▸ WHAT IS EXPECTED
Would you please return the lines of the entries below starting at the line that has "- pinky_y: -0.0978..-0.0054" and ending at the line that has "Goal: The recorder", both included, exactly as they are?

[Records contained in a dataset]
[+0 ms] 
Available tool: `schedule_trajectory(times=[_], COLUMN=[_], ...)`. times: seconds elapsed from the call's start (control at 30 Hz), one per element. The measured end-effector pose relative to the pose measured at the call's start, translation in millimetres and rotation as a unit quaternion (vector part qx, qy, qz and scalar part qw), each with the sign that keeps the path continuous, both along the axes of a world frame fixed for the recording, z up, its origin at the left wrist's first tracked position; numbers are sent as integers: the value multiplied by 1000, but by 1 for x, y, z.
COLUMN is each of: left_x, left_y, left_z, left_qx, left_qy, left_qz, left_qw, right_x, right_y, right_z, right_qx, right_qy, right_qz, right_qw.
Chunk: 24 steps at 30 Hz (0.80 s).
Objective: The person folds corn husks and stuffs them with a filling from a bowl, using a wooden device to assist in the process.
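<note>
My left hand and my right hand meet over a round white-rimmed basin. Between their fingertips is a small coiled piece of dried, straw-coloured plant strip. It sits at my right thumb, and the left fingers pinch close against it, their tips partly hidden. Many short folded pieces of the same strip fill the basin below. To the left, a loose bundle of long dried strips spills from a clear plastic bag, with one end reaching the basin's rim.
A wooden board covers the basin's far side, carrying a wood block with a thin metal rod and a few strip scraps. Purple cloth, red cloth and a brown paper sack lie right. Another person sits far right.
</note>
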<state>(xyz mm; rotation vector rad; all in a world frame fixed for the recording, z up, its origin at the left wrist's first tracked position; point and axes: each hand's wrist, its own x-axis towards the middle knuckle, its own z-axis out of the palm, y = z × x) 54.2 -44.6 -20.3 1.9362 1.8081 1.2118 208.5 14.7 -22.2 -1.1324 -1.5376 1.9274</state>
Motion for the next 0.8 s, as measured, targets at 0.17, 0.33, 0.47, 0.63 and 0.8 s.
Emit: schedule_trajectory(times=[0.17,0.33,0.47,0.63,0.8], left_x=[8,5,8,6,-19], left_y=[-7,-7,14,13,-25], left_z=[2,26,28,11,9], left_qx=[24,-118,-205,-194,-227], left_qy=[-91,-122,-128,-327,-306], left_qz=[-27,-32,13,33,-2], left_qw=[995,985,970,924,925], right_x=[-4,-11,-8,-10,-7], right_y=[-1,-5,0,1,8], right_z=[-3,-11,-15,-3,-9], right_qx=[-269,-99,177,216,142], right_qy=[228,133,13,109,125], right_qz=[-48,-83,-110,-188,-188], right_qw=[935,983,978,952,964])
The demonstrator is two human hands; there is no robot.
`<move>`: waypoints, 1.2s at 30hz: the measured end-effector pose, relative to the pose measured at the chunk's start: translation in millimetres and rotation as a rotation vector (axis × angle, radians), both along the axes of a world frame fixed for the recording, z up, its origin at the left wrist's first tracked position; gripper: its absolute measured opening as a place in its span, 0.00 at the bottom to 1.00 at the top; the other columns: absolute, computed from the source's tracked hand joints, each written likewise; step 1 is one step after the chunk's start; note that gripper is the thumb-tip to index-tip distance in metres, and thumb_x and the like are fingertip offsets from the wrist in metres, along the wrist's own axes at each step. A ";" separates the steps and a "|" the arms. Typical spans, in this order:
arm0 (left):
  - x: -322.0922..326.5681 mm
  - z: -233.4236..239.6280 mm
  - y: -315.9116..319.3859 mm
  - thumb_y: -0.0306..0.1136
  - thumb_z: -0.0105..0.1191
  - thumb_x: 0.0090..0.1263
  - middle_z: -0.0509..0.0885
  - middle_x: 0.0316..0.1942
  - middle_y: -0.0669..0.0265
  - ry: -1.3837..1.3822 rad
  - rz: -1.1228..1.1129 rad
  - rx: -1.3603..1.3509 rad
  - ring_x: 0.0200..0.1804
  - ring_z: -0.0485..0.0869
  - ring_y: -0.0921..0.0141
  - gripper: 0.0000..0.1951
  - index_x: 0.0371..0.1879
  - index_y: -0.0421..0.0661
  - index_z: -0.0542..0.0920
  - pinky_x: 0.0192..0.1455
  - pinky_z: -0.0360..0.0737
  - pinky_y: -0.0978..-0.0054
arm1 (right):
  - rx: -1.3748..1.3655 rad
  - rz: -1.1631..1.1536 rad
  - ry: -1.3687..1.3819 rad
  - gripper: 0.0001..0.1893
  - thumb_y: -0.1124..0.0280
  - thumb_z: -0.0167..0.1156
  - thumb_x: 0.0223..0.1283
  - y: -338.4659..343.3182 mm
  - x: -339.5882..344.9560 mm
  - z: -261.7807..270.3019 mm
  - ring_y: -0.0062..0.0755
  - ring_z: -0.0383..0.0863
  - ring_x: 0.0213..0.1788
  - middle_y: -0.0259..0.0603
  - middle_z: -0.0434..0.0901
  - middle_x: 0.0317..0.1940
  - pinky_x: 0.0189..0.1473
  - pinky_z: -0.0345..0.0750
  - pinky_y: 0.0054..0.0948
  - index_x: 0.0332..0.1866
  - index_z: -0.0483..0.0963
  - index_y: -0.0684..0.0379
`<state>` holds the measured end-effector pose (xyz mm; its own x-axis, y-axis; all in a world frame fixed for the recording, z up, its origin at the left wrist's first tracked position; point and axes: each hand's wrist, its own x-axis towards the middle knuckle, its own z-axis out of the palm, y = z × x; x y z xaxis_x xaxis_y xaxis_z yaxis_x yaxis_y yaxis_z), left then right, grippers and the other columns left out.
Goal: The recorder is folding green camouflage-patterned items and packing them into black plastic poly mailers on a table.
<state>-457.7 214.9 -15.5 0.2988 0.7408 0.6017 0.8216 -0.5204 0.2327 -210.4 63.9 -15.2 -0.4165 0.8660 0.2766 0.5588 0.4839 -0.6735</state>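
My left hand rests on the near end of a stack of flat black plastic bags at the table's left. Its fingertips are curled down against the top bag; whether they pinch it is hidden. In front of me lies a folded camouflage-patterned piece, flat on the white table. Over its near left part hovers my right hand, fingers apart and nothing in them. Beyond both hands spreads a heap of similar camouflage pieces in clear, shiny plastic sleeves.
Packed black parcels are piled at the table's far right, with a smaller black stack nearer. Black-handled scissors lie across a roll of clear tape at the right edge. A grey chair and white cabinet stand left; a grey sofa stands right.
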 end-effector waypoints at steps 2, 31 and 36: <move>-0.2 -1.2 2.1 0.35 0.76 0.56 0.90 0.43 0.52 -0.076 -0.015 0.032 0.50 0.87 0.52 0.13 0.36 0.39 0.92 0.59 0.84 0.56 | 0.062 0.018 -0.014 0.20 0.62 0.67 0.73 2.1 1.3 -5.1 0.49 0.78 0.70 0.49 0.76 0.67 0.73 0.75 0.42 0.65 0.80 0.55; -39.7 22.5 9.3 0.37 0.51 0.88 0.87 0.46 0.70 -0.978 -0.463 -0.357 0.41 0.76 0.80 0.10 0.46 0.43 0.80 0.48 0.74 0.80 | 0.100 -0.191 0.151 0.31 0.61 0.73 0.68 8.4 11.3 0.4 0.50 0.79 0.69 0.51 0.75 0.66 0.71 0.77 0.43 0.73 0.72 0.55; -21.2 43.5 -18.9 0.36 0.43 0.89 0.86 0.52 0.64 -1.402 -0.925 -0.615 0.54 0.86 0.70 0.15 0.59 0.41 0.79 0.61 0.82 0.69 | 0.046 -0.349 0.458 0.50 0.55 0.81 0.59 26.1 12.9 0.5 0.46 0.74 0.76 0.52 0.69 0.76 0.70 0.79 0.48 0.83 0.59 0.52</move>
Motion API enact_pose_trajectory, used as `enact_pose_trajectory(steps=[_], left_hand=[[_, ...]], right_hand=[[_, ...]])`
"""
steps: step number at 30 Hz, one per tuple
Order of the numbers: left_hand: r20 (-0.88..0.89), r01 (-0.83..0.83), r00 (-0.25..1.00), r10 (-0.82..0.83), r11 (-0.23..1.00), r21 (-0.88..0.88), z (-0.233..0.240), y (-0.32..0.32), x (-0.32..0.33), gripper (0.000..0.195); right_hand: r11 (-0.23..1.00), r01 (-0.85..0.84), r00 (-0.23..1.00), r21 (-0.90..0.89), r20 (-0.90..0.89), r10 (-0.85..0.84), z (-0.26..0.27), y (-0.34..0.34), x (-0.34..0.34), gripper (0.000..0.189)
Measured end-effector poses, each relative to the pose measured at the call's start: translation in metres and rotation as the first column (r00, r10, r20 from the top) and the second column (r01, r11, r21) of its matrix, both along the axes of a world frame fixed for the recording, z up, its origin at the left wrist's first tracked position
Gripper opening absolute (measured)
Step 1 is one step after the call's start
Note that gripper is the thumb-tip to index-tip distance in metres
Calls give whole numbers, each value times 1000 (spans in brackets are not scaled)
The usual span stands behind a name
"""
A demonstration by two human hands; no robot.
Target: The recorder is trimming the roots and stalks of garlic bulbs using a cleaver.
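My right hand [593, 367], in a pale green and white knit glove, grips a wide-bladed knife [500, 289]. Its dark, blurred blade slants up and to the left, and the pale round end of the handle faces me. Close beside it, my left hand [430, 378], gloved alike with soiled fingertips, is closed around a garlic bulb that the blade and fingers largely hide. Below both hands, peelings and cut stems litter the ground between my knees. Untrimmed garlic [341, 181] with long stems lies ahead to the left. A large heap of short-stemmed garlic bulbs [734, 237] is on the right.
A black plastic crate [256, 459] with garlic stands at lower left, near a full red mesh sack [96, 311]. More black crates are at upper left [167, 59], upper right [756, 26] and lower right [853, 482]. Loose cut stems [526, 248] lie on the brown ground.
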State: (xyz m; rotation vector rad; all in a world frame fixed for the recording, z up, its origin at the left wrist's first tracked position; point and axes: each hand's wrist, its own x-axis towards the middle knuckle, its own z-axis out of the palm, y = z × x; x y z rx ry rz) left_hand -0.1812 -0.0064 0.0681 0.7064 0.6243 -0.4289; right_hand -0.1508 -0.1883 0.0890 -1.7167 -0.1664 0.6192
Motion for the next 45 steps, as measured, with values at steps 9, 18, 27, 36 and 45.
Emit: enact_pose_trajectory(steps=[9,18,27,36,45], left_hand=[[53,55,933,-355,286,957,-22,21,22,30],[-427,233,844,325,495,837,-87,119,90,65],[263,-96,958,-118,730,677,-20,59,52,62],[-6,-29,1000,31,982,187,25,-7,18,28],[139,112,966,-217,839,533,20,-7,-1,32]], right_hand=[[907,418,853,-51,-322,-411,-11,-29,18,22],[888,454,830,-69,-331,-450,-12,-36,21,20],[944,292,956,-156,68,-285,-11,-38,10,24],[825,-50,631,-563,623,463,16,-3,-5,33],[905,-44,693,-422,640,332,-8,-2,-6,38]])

▸ TASK SOLUTION
  - pinky_y: -0.0978..-0.0054
arm1 (right):
  - rx: -1.3748..1.3655 rad
  - rz: -1.1631..1.1536 rad
  - ry: -1.3687..1.3819 rad
  - gripper: 0.0001..0.1893
  - thumb_y: -0.1124..0.0280
  - thumb_z: -0.0167..0.1156
  - thumb_x: 0.0223..0.1283
  - y: -338.4659..343.3182 mm
  - x: -339.5882..344.9560 mm
  - z: -261.7807..270.3019 mm
  - ring_y: -0.0062..0.0755
  - ring_z: -0.0383..0.0863
  - ring_x: 0.0213..0.1788
  - middle_y: -0.0259..0.0603
  - middle_z: -0.0434..0.0901
  - middle_x: 0.0317..0.1940
  - pinky_x: 0.0189..0.1473
  - pinky_z: -0.0345..0.0750
  - pinky_y: 0.0054..0.0948
  - index_x: 0.0332..0.1866
  - index_z: -0.0483..0.0963
  - index_y: -0.0684..0.0379
`<state>` holds the measured end-effector pose (xyz mm; its own x-axis, y-axis; all in a world frame fixed for the recording, z up, its origin at the left wrist's first tracked position; point and axes: each hand's wrist, its own x-axis towards the middle knuckle, its own z-axis out of the palm, y = z × x; x y z xaxis_x xaxis_y xaxis_z yaxis_x yaxis_y yaxis_z), left then right, grippers and the other columns left out.
Goal: The recorder is folding green camouflage-patterned items and packing them into black plastic poly mailers on a table.

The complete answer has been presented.